# TASK OBJECTIVE
Write the data below out again in full, exactly as shown.

# INFORMATION PROVIDED

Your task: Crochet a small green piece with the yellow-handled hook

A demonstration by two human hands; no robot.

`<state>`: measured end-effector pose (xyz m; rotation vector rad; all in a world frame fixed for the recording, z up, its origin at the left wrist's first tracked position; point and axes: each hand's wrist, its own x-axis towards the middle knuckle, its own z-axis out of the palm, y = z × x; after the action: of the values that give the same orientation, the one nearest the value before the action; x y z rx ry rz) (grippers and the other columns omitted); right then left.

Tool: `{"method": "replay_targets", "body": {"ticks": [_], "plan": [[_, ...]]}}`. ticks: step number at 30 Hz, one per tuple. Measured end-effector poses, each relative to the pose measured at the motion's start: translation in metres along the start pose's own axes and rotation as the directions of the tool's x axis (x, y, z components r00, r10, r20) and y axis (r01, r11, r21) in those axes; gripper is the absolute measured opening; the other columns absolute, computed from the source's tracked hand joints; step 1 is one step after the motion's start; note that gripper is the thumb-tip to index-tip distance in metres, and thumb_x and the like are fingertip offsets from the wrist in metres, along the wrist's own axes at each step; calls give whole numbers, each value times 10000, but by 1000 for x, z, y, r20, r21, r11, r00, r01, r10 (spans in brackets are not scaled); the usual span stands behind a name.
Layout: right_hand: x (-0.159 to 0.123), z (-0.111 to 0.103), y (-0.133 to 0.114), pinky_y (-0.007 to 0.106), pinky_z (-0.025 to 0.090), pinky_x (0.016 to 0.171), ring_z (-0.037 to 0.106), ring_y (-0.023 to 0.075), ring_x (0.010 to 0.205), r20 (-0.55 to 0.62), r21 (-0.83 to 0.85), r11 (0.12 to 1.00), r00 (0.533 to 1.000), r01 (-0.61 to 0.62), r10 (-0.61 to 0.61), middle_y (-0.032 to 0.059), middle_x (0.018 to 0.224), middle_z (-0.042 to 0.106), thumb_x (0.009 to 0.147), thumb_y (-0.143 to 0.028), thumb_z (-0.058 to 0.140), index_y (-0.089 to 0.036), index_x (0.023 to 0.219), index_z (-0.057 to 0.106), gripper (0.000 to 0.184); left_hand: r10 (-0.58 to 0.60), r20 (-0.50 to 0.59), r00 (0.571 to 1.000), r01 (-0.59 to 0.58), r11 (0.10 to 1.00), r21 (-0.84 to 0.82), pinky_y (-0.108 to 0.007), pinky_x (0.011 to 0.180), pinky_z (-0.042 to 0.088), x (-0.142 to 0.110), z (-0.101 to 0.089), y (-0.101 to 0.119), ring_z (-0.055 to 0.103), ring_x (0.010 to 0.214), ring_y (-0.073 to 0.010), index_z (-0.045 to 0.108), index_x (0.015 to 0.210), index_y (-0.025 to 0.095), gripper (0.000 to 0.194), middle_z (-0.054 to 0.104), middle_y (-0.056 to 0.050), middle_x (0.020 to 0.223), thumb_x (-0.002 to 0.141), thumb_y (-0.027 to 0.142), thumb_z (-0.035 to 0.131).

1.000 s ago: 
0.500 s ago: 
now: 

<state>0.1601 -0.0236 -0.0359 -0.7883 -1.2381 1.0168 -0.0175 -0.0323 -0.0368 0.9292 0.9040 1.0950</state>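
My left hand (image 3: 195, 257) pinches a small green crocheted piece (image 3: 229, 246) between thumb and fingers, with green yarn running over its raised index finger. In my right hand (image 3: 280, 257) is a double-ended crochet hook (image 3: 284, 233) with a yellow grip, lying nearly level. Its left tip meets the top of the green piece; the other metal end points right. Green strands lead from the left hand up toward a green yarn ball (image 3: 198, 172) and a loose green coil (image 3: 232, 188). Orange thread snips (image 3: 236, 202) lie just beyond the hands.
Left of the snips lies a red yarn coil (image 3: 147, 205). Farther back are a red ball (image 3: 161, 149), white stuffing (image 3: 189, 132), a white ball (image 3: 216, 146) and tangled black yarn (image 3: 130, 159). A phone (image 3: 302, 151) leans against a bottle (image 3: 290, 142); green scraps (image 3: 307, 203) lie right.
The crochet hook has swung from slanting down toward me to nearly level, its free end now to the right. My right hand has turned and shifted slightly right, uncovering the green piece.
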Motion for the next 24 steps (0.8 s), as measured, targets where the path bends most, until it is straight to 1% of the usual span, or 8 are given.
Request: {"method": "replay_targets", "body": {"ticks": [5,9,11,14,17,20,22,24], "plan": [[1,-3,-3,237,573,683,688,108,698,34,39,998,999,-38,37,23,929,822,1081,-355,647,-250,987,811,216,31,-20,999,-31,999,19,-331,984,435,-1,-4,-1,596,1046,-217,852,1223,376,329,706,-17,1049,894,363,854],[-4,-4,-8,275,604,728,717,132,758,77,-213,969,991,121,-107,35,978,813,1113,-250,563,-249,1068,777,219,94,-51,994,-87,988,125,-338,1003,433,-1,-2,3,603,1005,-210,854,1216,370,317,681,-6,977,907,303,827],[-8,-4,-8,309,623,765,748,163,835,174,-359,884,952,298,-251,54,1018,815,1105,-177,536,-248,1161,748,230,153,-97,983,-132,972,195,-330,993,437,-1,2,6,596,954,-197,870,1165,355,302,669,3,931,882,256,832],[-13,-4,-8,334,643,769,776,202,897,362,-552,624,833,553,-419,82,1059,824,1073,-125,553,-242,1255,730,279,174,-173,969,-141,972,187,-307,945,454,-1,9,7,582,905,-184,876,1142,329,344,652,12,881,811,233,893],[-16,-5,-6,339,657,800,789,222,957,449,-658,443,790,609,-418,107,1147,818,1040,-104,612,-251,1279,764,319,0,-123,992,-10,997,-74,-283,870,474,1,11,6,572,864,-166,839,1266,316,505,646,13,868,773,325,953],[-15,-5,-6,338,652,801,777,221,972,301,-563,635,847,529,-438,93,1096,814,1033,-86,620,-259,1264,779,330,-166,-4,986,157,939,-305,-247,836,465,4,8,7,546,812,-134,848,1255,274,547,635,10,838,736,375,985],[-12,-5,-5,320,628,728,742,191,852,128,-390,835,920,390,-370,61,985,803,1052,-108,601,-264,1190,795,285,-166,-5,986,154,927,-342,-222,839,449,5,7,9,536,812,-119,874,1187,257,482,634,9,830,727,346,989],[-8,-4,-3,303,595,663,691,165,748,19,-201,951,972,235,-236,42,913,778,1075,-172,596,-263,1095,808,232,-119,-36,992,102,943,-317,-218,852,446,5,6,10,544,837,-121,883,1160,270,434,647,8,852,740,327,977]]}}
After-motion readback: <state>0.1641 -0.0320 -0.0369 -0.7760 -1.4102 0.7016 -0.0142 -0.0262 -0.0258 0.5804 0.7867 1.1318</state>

# RESULT
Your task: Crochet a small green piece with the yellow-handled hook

A demonstration by two human hands; no robot.

`<state>`: measured end-effector pose (xyz m; rotation vector rad; all in a world frame fixed for the recording, z up, its origin at the left wrist's first tracked position; point and axes: each hand's wrist, its own x-axis towards the middle knuckle, its own z-axis out of the palm, y = z × x; after the action: of the values that give the same orientation, the one nearest the value before the action; x y z rx ry rz) (grippers and the other columns omitted); right then left.

Tool: `{"method": "replay_targets", "body": {"ticks": [_], "plan": [[_, ...]]}}`. ticks: step number at 30 Hz, one per tuple. Measured end-effector poses, each relative to the pose measured at the motion's start: translation in metres along the start pose's own axes and rotation as the directions of the tool's x axis (x, y, z components r00, r10, r20) and y axis (r01, r11, r21) in those axes; gripper is the absolute measured opening; the other columns absolute, computed from the source's tracked hand joints; step 1 is one step after the motion's start; note that gripper is the thumb-tip to index-tip distance in metres, and thumb_x and the like are fingertip offsets from the wrist in metres, along the wrist's own axes at each step; calls give whole numbers, each value times 10000, but by 1000 for x, z, y, r20, r21, r11, r00, r01, r10 (spans in brackets are not scaled); the usual span stands behind a name.
Layout: right_hand: x (-0.159 to 0.123), z (-0.111 to 0.103), y (-0.133 to 0.114), pinky_y (-0.007 to 0.106), pinky_z (-0.025 to 0.090), pinky_x (0.016 to 0.171), ring_z (-0.037 to 0.106), ring_y (-0.023 to 0.075), ring_x (0.010 to 0.205), r20 (-0.55 to 0.62), r21 (-0.83 to 0.85), r11 (0.12 to 1.00), r00 (0.533 to 1.000), r01 (-0.61 to 0.62), r10 (-0.61 to 0.61), middle_y (-0.032 to 0.059), middle_x (0.018 to 0.224), middle_z (-0.042 to 0.106), thumb_x (0.009 to 0.147), thumb_y (-0.143 to 0.028), thumb_z (-0.058 to 0.140), index_y (-0.089 to 0.036), index_x (0.023 to 0.219), index_z (-0.057 to 0.106), gripper (0.000 to 0.184); left_hand: r10 (-0.58 to 0.60), r20 (-0.50 to 0.59), r00 (0.571 to 1.000), r01 (-0.59 to 0.58), r11 (0.10 to 1.00), r21 (-0.84 to 0.82), pinky_y (-0.108 to 0.007), pinky_x (0.011 to 0.180), pinky_z (-0.042 to 0.088), x (-0.142 to 0.110), z (-0.101 to 0.089), y (-0.101 to 0.119), ring_z (-0.055 to 0.103), ring_x (0.010 to 0.214), ring_y (-0.073 to 0.010), index_z (-0.045 to 0.108), index_x (0.015 to 0.210), index_y (-0.025 to 0.095), gripper (0.000 to 0.194), middle_z (-0.054 to 0.104), middle_y (-0.056 to 0.050), middle_x (0.020 to 0.223), thumb_x (-0.002 to 0.141), thumb_y (-0.027 to 0.142), thumb_z (-0.035 to 0.131).

1.000 s ago: 
0.500 s ago: 
now: 

<state>0.1601 -0.0236 -0.0359 -0.7883 -1.2381 1.0168 -0.0175 -0.0323 -0.0368 0.9292 0.9040 1.0950</state>
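My left hand (image 3: 195, 257) pinches a small green crocheted piece (image 3: 229, 246) between thumb and fingers, with green yarn running over its raised index finger. In my right hand (image 3: 280, 257) is a double-ended crochet hook (image 3: 284, 233) with a yellow grip, lying nearly level. Its left tip meets the top of the green piece; the other metal end points right. Green strands lead from the left hand up toward a green yarn ball (image 3: 198, 172) and a loose green coil (image 3: 232, 188). Orange thread snips (image 3: 236, 202) lie just beyond the hands.
Left of the snips lies a red yarn coil (image 3: 147, 205). Farther back are a red ball (image 3: 161, 149), white stuffing (image 3: 189, 132), a white ball (image 3: 216, 146) and tangled black yarn (image 3: 130, 159). A phone (image 3: 302, 151) leans against a bottle (image 3: 290, 142); green scraps (image 3: 307, 203) lie right.
The crochet hook has swung from slanting down toward me to nearly level, its free end now to the right. My right hand has turned and shifted slightly right, uncovering the green piece.
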Motion for the next 24 steps (0.8 s), as measured, targets where the path bends most, until it is straight to 1% of the usual span, or 8 are given.
Request: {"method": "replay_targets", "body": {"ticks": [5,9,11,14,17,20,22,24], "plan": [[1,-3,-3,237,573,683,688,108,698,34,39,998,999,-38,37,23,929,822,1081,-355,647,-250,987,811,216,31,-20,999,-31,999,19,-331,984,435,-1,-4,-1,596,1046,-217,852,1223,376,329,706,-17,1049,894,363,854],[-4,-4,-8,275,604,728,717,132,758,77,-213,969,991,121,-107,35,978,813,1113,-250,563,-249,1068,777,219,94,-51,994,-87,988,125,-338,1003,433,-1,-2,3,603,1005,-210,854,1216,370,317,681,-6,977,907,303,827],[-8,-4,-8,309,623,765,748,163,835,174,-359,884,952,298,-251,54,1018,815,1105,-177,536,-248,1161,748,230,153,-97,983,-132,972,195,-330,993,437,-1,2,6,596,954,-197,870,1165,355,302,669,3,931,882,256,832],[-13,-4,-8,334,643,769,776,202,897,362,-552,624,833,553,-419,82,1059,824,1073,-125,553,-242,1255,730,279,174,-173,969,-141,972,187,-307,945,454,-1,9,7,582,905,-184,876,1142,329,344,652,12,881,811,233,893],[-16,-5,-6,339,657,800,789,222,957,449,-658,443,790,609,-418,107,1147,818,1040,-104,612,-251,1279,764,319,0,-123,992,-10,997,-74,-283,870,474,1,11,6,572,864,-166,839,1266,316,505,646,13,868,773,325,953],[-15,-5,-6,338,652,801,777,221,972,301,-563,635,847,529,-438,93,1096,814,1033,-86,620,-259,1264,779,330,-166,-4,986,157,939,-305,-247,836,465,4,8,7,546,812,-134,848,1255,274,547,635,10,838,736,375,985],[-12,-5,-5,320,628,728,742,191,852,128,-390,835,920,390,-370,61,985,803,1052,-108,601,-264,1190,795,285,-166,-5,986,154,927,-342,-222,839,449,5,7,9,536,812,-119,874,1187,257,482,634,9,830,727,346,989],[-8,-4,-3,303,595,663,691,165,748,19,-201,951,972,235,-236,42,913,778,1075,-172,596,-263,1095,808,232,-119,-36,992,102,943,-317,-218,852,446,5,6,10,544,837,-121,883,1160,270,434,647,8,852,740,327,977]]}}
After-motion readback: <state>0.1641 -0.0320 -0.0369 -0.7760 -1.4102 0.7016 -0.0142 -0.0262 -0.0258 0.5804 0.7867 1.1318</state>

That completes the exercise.